Brittany led Jen into the workout area. “After class we’ll get you a gi,” Brittany said. She had a rough, gravely voice that made her sound older than her creaseless face would suggest. The voice projected confidence and something like wisdom that made Jen feel eager to impress her, even though they had only just met. Unfortunately, Jen couldn’t understand the meaning of the girl’s sentence.

“Um, what?” Jen asked, feeling like an awkward teenager in the sight of this girl who very likely was a teenager.

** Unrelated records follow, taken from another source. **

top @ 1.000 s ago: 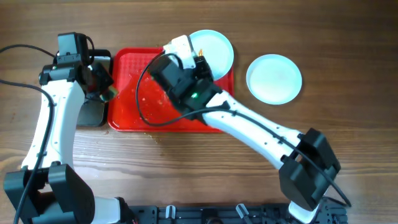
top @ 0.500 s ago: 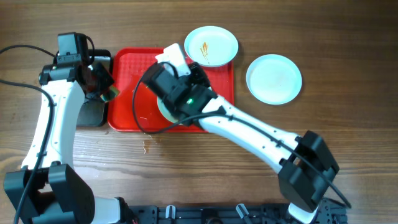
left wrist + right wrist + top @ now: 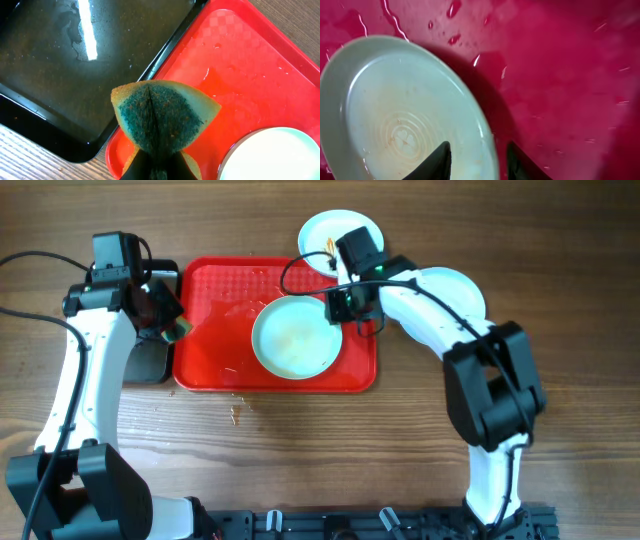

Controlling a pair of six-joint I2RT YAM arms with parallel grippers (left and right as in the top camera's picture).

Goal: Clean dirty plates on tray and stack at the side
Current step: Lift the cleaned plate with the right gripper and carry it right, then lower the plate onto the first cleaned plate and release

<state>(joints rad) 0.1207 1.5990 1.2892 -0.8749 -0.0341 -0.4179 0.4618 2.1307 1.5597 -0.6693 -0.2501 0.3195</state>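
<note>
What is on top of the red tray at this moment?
One pale plate with faint brownish smears sits on the tray, with wet drops around it. The tray under the plate is covered, and the right pincer hides part of the plate's right rim.

I see the red tray (image 3: 205,355) lying flat on the table, its surface wet and glistening. A pale-mint plate (image 3: 295,337) sits right side up on the tray's right half, with a faint brownish smear in its well. A second plate (image 3: 320,230), streaked orange, overlaps the tray's far right corner. A third plate (image 3: 458,288) lies on the table just right of the tray. It looks clean and is partly hidden.
</note>
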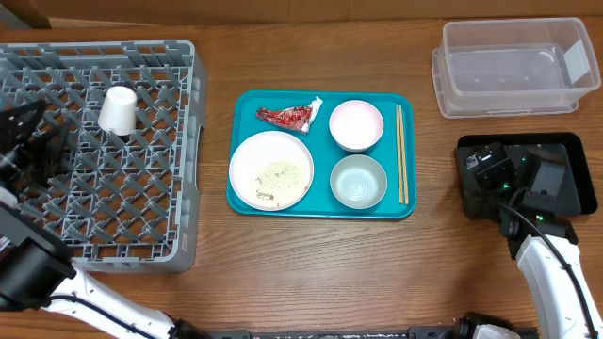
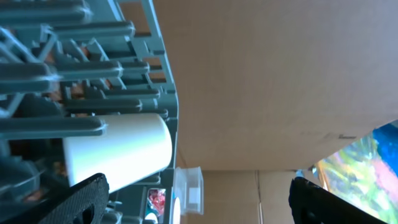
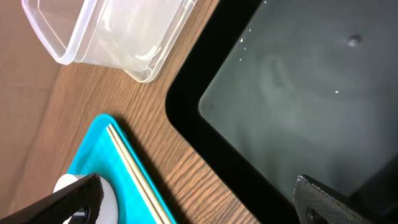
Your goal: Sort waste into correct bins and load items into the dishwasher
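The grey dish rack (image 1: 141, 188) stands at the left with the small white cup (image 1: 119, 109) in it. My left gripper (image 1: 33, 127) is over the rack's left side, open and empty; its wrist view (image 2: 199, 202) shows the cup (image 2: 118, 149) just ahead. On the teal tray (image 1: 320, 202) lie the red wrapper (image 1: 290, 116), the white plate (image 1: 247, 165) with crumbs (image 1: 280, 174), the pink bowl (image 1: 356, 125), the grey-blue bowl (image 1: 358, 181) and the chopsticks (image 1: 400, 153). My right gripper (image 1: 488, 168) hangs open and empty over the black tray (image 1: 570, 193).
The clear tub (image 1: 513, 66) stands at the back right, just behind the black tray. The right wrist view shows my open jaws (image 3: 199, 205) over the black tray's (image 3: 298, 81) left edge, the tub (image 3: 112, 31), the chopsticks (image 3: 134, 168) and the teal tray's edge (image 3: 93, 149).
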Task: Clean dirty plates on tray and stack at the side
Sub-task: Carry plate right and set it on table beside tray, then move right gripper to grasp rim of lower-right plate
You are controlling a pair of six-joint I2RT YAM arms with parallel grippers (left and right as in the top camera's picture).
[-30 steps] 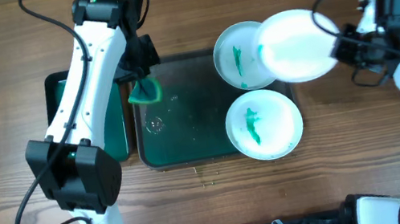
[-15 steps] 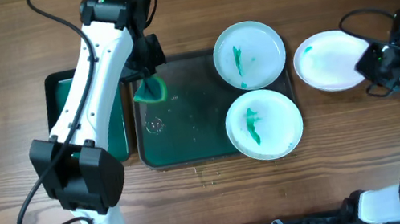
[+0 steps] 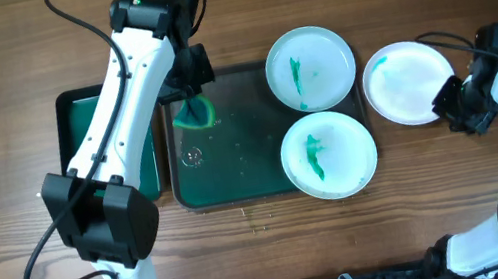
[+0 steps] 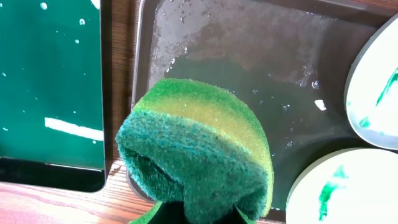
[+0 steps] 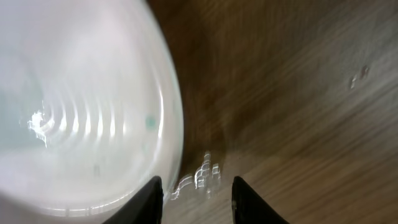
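Observation:
Two plates with green streaks lie on the dark tray point(image 3: 233, 162), one at the back right point(image 3: 310, 68) and one at the front right point(image 3: 329, 154). A third, clean-looking plate point(image 3: 409, 82) rests on the table to the right of the tray. My right gripper point(image 3: 448, 102) is at that plate's right edge. In the right wrist view its jaws point(image 5: 196, 202) stand open over wet wood, with the plate point(image 5: 81, 106) just left of the left finger point(image 5: 152, 200). My left gripper point(image 3: 190, 104) is shut on a green sponge point(image 4: 199, 149) above the tray's wet left part point(image 4: 249, 62).
A smaller dark tray point(image 3: 76, 138) with a green base sits left of the big tray, partly under my left arm. Water drops lie on the wood by the right fingers. Bare wooden table surrounds the trays, with cables behind both arms.
The right gripper carried the clean plate off to the right, set it on the table and opened. The left arm drifted slightly right with the sponge.

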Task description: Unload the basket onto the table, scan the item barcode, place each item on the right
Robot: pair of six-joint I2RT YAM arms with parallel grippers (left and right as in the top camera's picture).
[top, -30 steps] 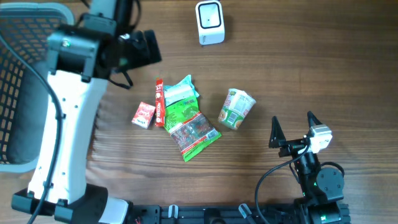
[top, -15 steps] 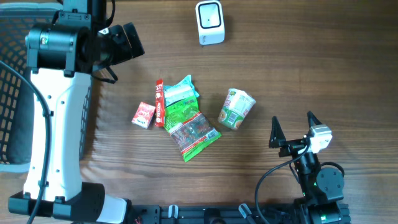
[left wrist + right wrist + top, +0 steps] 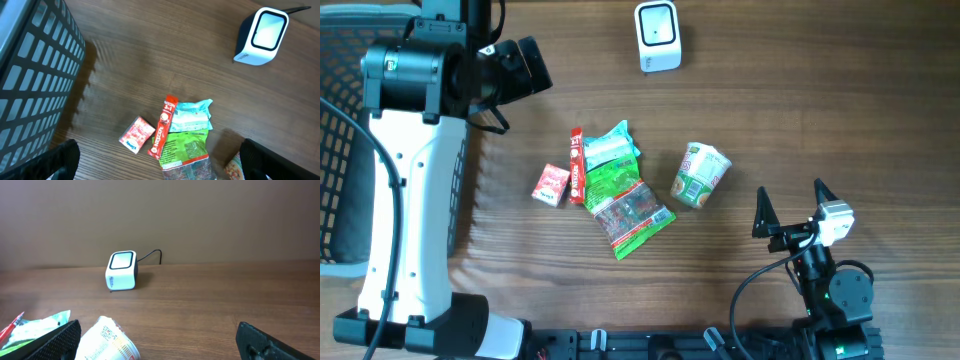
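Note:
Several items lie mid-table: a small red box [image 3: 551,185], a red stick pack [image 3: 575,165], a teal packet [image 3: 612,146], a green snack bag [image 3: 625,200] and a noodle cup [image 3: 700,174] on its side. The white barcode scanner [image 3: 657,36] stands at the far edge. My left gripper [image 3: 160,165] hangs open high above the pile, nothing between its fingers; below it are the red box [image 3: 136,135], stick pack [image 3: 162,127] and scanner [image 3: 261,36]. My right gripper [image 3: 792,205] stands open near the front right, empty, facing the cup [image 3: 107,340] and scanner [image 3: 122,270].
A black mesh basket [image 3: 345,120] stands at the left edge of the table, seen close in the left wrist view as the basket wall [image 3: 30,75]. The scanner's cable [image 3: 152,254] runs off behind it.
The left arm swung left and slightly back toward the basket a second ago, then held still. The right arm and the items have not moved.

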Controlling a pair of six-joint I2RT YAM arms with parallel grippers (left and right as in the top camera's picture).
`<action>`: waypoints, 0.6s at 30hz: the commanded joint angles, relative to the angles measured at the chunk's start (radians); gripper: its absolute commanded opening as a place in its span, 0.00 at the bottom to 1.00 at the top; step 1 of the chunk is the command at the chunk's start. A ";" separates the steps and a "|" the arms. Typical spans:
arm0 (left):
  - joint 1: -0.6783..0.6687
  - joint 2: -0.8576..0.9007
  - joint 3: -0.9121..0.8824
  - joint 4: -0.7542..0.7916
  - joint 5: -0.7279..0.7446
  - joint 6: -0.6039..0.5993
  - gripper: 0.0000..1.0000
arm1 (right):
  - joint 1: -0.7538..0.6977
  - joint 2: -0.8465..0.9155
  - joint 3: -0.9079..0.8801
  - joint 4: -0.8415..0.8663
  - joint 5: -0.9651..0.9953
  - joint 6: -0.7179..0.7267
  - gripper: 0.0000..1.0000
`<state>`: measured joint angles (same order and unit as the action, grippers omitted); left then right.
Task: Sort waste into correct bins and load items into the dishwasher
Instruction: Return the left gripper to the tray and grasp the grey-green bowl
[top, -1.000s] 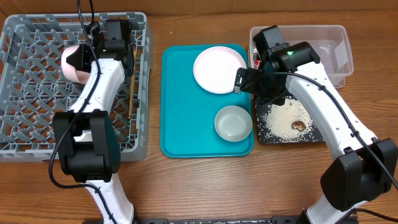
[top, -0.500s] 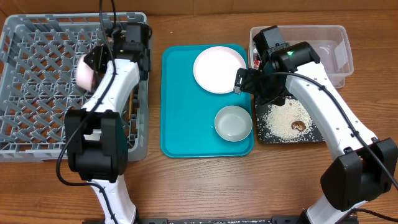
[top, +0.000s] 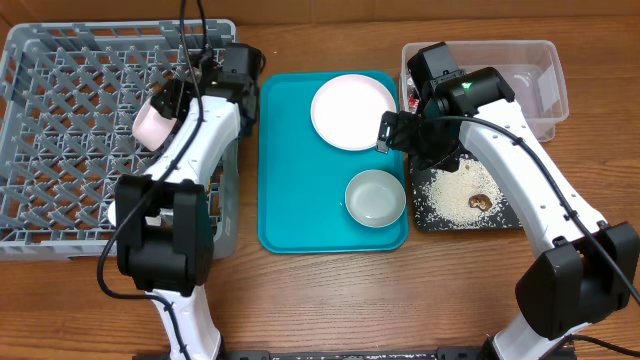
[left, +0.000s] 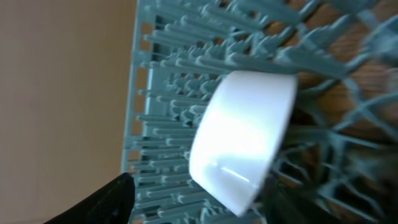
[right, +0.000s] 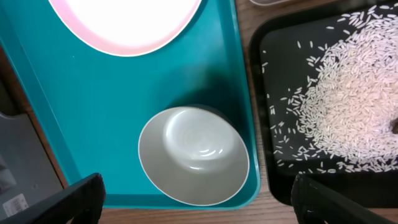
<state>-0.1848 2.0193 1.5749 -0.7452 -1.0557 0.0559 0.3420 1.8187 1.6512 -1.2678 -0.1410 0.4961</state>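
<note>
Cup (left: 242, 137) in left gripper (left: 200, 186): fingers astride it, holding it tipped on its side above rack (top: 60, 150), right-hand part. Contact itself is blurred in the wrist view. Right gripper (right: 196, 183) hovers spread wide and empty over bowl (right: 193, 155) on teal tray (right: 93, 106); plate (top: 353, 112) lies behind it.

Judged risks:
- A cup released while tipped may roll or wedge in the lattice instead of seating. Cause: tilt and height at release.
- Bowl sits by the tray rim, beside black tray (right: 280, 186) of rice (right: 348, 93). An off-centre pinch could skid it over and scatter grains.

Writing: small white label (right: 13, 202), lower left of the right wrist view, too small to read. No brand seen.
</note>
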 joint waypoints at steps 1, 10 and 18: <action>-0.037 -0.138 -0.001 -0.017 0.137 -0.082 0.70 | 0.001 -0.004 0.005 0.001 0.010 -0.006 0.97; -0.090 -0.328 -0.001 -0.134 0.959 -0.240 0.61 | 0.001 -0.005 0.005 -0.006 0.010 -0.006 0.97; -0.153 -0.258 -0.002 -0.214 1.370 -0.382 0.56 | 0.001 -0.005 0.005 -0.005 0.010 -0.006 0.99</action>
<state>-0.3065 1.7203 1.5715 -0.9340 0.1005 -0.2214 0.3420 1.8187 1.6512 -1.2758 -0.1413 0.4961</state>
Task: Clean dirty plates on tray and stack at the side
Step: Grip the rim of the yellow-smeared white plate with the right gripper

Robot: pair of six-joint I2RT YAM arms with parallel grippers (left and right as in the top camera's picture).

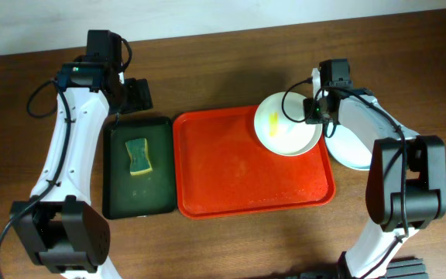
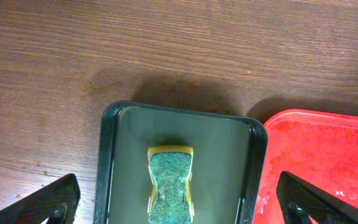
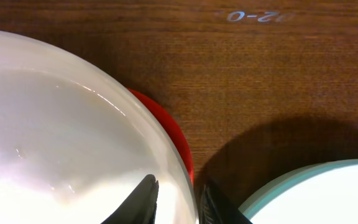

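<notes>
Cream glossy round plate (image 1: pixel 294 136) | yellow smear (image 1: pixel 273 124) | right gripper (image 3: pixel 178 194) astride rim

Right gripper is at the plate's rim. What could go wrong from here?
1. The right gripper straddles only the smeared plate's thin rim; it may slip or tilt on lifting.
2. The second plate lies close beside it; a swing could knock it.
3. The sponge lies in the green tray, unused; the smear could get stacked.
</notes>
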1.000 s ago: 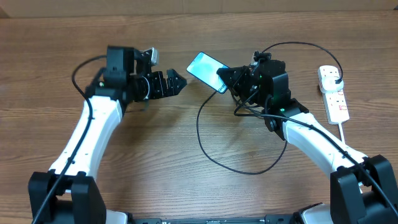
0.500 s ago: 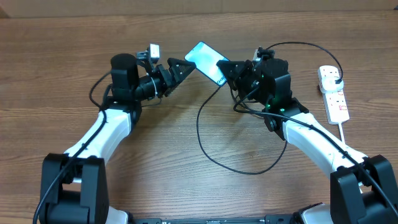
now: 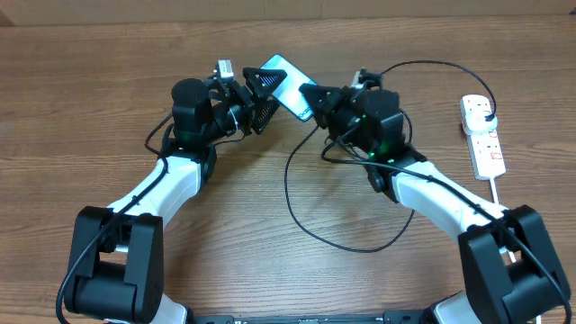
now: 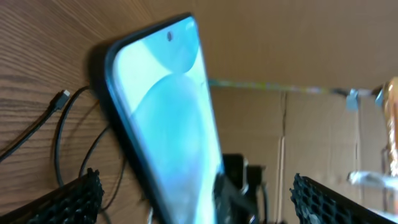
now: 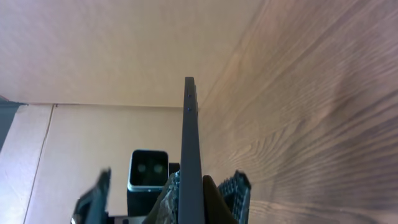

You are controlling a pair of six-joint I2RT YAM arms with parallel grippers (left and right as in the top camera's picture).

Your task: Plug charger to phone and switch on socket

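Right fingers (image 5: 233,186) clamp the phone (image 3: 292,90); left fingers (image 4: 68,199) straddle it, wide apart.

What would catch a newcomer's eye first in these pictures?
The phone, tilted up off the table at top centre, is pinched by the right gripper, with the open left gripper at its other end. Below, the black charger cable loops loose on the wood; the white socket lies near the right edge.

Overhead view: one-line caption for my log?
Right claw grips the phone while the open left claw brackets its other end; charger loops on the table, socket at right.
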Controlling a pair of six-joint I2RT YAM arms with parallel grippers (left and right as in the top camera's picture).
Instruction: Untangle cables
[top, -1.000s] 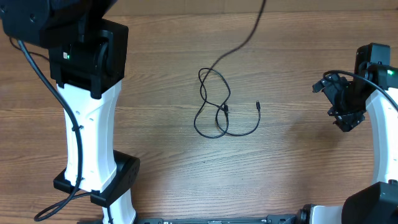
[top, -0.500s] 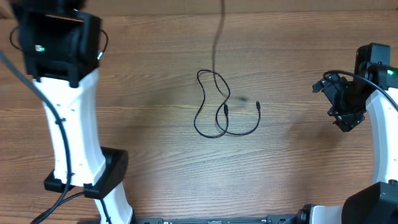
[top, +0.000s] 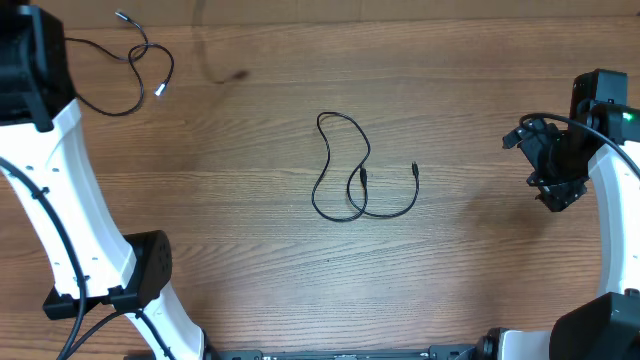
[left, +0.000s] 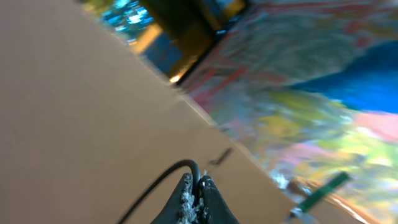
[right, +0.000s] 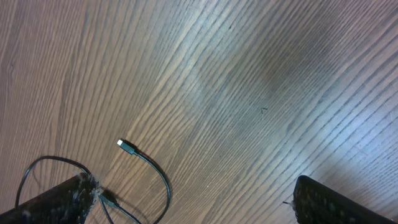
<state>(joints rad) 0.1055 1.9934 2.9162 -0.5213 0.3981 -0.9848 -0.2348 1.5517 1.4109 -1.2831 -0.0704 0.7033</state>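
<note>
The left arm (top: 70, 200) has swung far left, the left hand (left: 194, 182) pinched on one cable (top: 133, 57) drawn clear; next the wide-open right hand (top: 553, 185) likely needs to part the centre cables (top: 358, 178)

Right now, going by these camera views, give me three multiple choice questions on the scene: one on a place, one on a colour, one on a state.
1. Where does the looped cable lie?
A) mid-table
B) between the right pincer's fingers
C) on the left arm's base

2. What colour is its cord?
A) white
B) black
C) red

3. How is the right pincer?
A) shut on a cable
B) shut, empty
C) open, empty

Answers:
1 A: the overhead view shows it lying near the middle of the table.
2 B: the cord is black against the wood.
3 C: its fingers stand wide apart and hold nothing.
</note>
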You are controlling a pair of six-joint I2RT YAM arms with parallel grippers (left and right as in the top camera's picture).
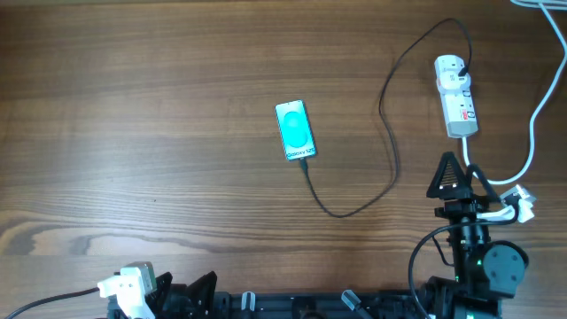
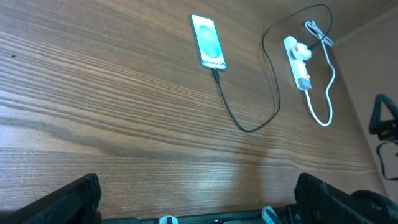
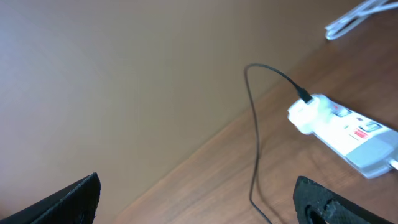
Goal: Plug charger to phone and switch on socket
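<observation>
Our right gripper (image 3: 196, 180) hangs with its fingers spread wide and nothing between them, just short of the socket's (image 1: 455, 99) near end. Our left gripper (image 2: 196, 180), also wide and holding nothing, sits far to the socket's left. The phone (image 1: 295, 129) lies flat, screen up, well to the left of the socket. The charger (image 1: 341, 214) runs from the socket's far end in a loose loop round to the phone's near edge. In the left wrist view its tip looks seated there already, so we judge that only the switch remains. The socket's long axis points almost straight away from the right gripper, slightly tilted. That makes the right arm much the nearer one, with a forward reach along the strip. We cannot tell where on it the switch sits.
</observation>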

“A gi,” Brittany repeated a bit more loudly.

“I don’t know what that is,” Jen said.

“Oh, wow,” said Brittany. “Right. That’s the thing I’m wearing.” She crossed her arms, grabbed her own sleeves, and shook the fabric a bit. The uniform flapped stiffly over her muscular shoulders. “We might have one your size in the back.” She looked Jen up and down, skeptically. “Or maybe not. You’re pretty skinny.”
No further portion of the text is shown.